> **What is being asked**
The whole listing that follows, pictures excepted, should be printed again exactly as given.

######

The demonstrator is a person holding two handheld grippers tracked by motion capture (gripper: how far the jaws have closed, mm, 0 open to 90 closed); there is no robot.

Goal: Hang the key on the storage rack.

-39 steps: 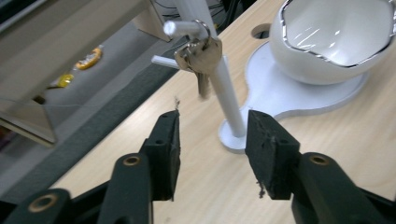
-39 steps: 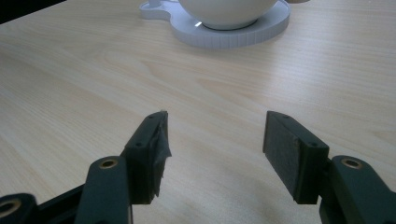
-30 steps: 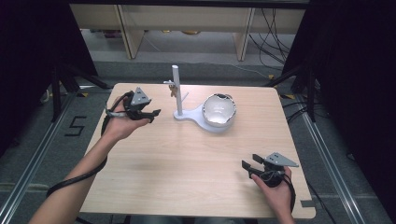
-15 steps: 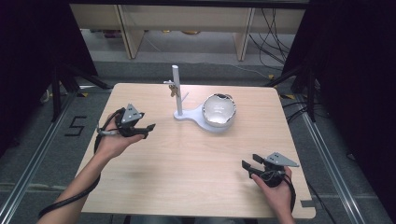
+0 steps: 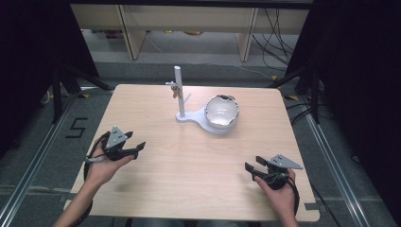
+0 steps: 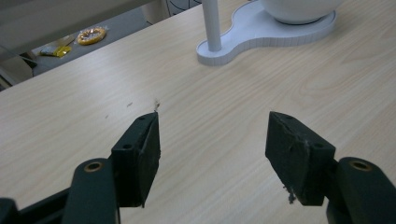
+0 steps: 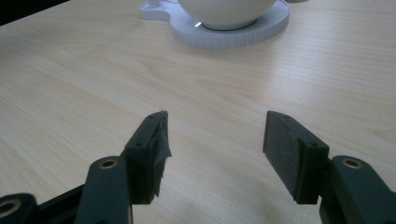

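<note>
A white stand (image 5: 185, 116) with an upright post (image 5: 178, 90) stands at the far middle of the wooden table (image 5: 189, 161). A small key-like piece (image 5: 176, 91) hangs on the post, and a shiny white bowl (image 5: 221, 112) rests on the stand's round base. My left gripper (image 5: 138, 147) hovers low over the table's left side, well short of the stand. Its jaws have just been opening and hold nothing, and only bare wood lies between them in the left gripper view (image 6: 212, 140). My right gripper (image 5: 251, 169) rests at the near right, open and empty (image 7: 215, 144), pointing toward the bowl (image 7: 224, 11).
Shelving (image 5: 189, 23) and loose cables (image 5: 279, 33) lie on the floor beyond the table's far edge. A floor marking "5" (image 5: 78, 126) sits left of the table. A yellow tape roll (image 6: 92, 35) lies on the floor past the table edge.
My left hand has come down and toward the near left, away from the post, with its jaws spreading wider. The right hand has stayed still.
</note>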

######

> **Final answer**
The demonstrator is a person holding two handheld grippers tracked by motion capture (gripper: how far the jaws have closed, mm, 0 open to 90 closed); there is no robot.

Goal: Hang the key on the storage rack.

-39 steps: 
-39 steps: 
-30 steps: 
-15 steps: 
+0 steps: 
+0 steps: 
+0 steps: 

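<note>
A white stand (image 5: 185, 116) with an upright post (image 5: 178, 90) stands at the far middle of the wooden table (image 5: 189, 161). A small key-like piece (image 5: 176, 91) hangs on the post, and a shiny white bowl (image 5: 221, 112) rests on the stand's round base. My left gripper (image 5: 138, 147) hovers low over the table's left side, well short of the stand. Its jaws have just been opening and hold nothing, and only bare wood lies between them in the left gripper view (image 6: 212, 140). My right gripper (image 5: 251, 169) rests at the near right, open and empty (image 7: 215, 144), pointing toward the bowl (image 7: 224, 11).
Shelving (image 5: 189, 23) and loose cables (image 5: 279, 33) lie on the floor beyond the table's far edge. A floor marking "5" (image 5: 78, 126) sits left of the table. A yellow tape roll (image 6: 92, 35) lies on the floor past the table edge.
My left hand has come down and toward the near left, away from the post, with its jaws spreading wider. The right hand has stayed still.
</note>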

The output is done.